Transform 3.0ビジョンでは「3つのS」を重視

 Transform 3.0ビジョンに基づく施策においては「3つのS」を重視すると、スコーゲン氏は説明する。

 ひとつめは「スマートIoT」だ。IoTの世界ではPCやタブレット、スマートフォン、キオスク端末、POS端末といった多様なデバイスやセンサーがネットワークにつながるが、今後は特に「マシンとマシン」のつながりが増えていく。さらに5GやNFVともつながることで「新たなビジネスチャンスが訪れるだろう」と語る。

 2つめが「スマートインフラストラクチャー」である。病院や工場、街などをスマートな環境に進化させるため、エッジに最適なインフラストラクチャーを提供していく方針であり、その第一歩が今回発表したThinkSystem SE350だと語る。

 そして3つめが「スマートバーチカル」である。ヘルスケア、建築、製造、小売、物流、交通、教育といった業種ごとにエンド・トゥ・エンドのソリューションを用意する。ここにはレノボが新たに提供するエッジカメラなどのエンドポイントデバイス、POS、エッジサーバー、クラウドサーバー、ストレージなどを組み合わせて、業種ごとに最適なエッジソリューションを提供するという。

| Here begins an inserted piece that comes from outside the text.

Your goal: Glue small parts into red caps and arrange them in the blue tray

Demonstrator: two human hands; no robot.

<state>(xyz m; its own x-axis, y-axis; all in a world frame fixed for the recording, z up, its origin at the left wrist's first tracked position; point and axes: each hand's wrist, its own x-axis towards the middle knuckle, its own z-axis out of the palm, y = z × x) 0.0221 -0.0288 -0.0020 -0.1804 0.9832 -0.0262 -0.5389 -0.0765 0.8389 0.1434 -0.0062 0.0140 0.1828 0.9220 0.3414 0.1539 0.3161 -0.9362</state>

 さらに、もうひとつDCGの取り組みとして重要になるのが「Lenovo TruScale Infrastructure Services」である。顧客オンプレミス環境に設置されたハードウェアを“月額払い”で利用可能にするサービスだ。

 「使用したぶんだけ支払えばよいモデルで、初期投資額の最小化、ニーズ変動に基づくリソース拡大、投資リスク低減などが実現する。さらにはセキュリティコントロールやメンテナンス、管理のサービスもレノボから提供できる。競合他社の提案がリースモデルに近いものであるのに対し、TruScale Infrastructure Servicesは、Think SystemおよびThink Agileなどを利用しながら動的なリソース変更に対応でき、コストメリットと柔軟性において他に類を見ないものになる。これによって、CAPEXからOPEXへの移行を促進できる」(スコーゲン氏)

 レノボの調査によると、3分の1の企業がOPEXモデルに代えたいとしており、さらに3分の1の企業も、OPEXとCAPEXの共存モデルにしたいと考えているという。

 TruScale Infrastructure Servicesは、まだ採用実績は少ないが、南米の政府機関や欧州の大規模システムインテグレータに導入されているという。「TruScale Infrastructure Servicesのメリットを、いかに多くの顧客に認知してもらうかが、今後の鍵になる」とスコーゲン氏は語った。

データセンタービジネスの会社という認知を広め「市場平均の2倍」の成長を

 4月から始まった新年度においては、ハイパースケールやHCI、サービスなどの主要分野において「市場平均の2倍の成長」を見込むことも明らかにした。

 「レノボは、IBMからPC事業を買収し、PC市場において、ナンバーワンの位置を獲得した。これは、IBMの時代には成し遂げなれなかったことを、レノボは実現したともいえる。サーバーやストレージでは、まだそのポジションにまでは行っていない。しかし、この分野でも同じことが起きるだろう」と、業界平均を上回る今後の成長に強い意志を見せる。

同席したソトロンゴ氏は、「わたしはIBMから移籍した人間だが、当時は『安いPCを作るのではないか』とも言われていた。しかし、ThinkPadで品質の高い製品を開発し続け、市場の信頼を得ることでナンバーワンのPCメーカーになった。ThinkSystemやThinkAgileも高い品質が支持され、顧客満足度も高い。レノボの方向性に間違いはない」と補足する。

レノボ データセンターグループ チーフカスタマオフィサーのウィルフレド・ソトロンゴ(Wilfredo Sotolongo)氏

 「サーバーカンパニーとして、またストレージカンパニーとして、最も高い成長を遂げているのがレノボだ。課題は、PCの会社というだけでなく、データセンタービジネスの会社であるという認知をさらに高め、新たなブランドイメージを作ることだ」(スコーゲン氏)

 Transform 3.0によって、エッジという領域にも積極的に踏み出すことで、データセンタービジネスをさらに加速することを高らかに宣言したのが、今回のLenovo Accelerate '19におけるDCGのメッセージだったと言える。